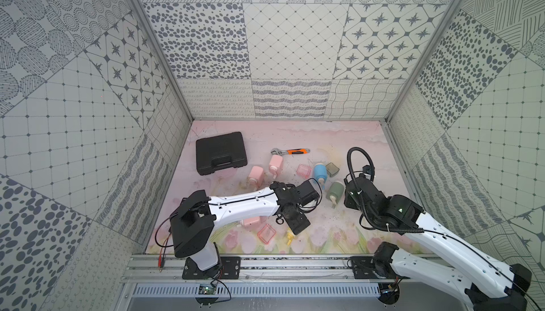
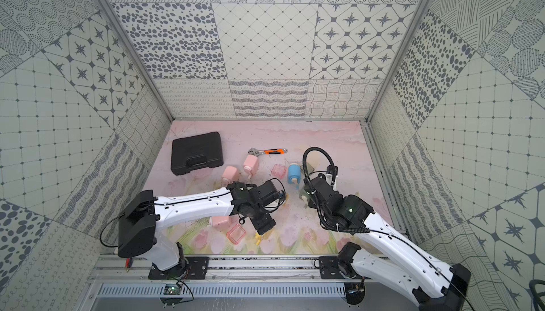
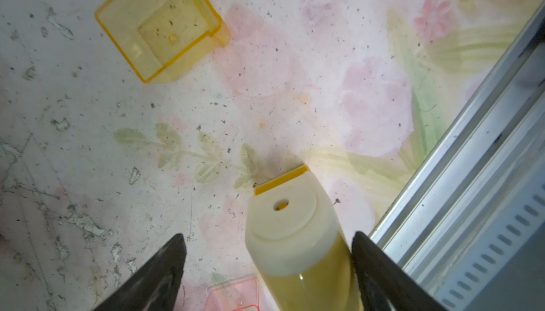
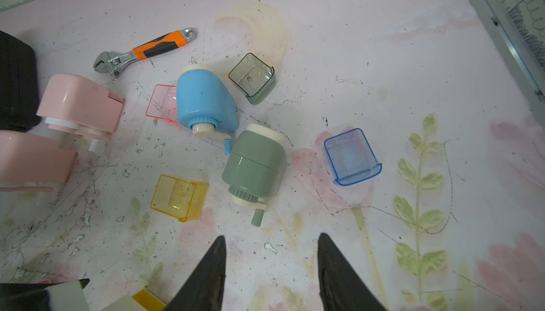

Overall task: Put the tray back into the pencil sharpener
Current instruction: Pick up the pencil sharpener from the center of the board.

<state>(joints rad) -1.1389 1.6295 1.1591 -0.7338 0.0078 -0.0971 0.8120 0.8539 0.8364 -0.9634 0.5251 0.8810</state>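
Clearly, the fingers of the left gripper are spread wide apart. The yellow pencil sharpener is seen between them, close against one finger and free of the other, so it is not clamped. The yellow tray is found outside the sharpener, lying on the flowered mat, well apart from it. The right gripper is opened too, with nothing between its fingers.

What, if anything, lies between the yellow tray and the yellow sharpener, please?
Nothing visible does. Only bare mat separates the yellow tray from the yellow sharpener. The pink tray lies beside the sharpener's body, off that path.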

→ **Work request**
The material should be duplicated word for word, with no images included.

→ **Answer section**
Overall task: Put the tray back into the pencil sharpener
Current instruction: Pick up the pencil sharpener from the center of the board.

<state>(joints rad) -1.1389 1.6295 1.1591 -0.7338 0.0078 -0.0971 0.8120 0.8539 0.8364 -0.9634 0.5251 0.8810</state>
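Clearly, the fingers of the left gripper are spread wide apart. The yellow pencil sharpener is seen between them, close against one finger and free of the other, so it is not clamped. The yellow tray is found outside the sharpener, lying on the flowered mat, well apart from it. The right gripper is opened too, with nothing between its fingers.

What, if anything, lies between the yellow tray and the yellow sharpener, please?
Nothing visible does. Only bare mat separates the yellow tray from the yellow sharpener. The pink tray lies beside the sharpener's body, off that path.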

Nothing more is required for this exercise.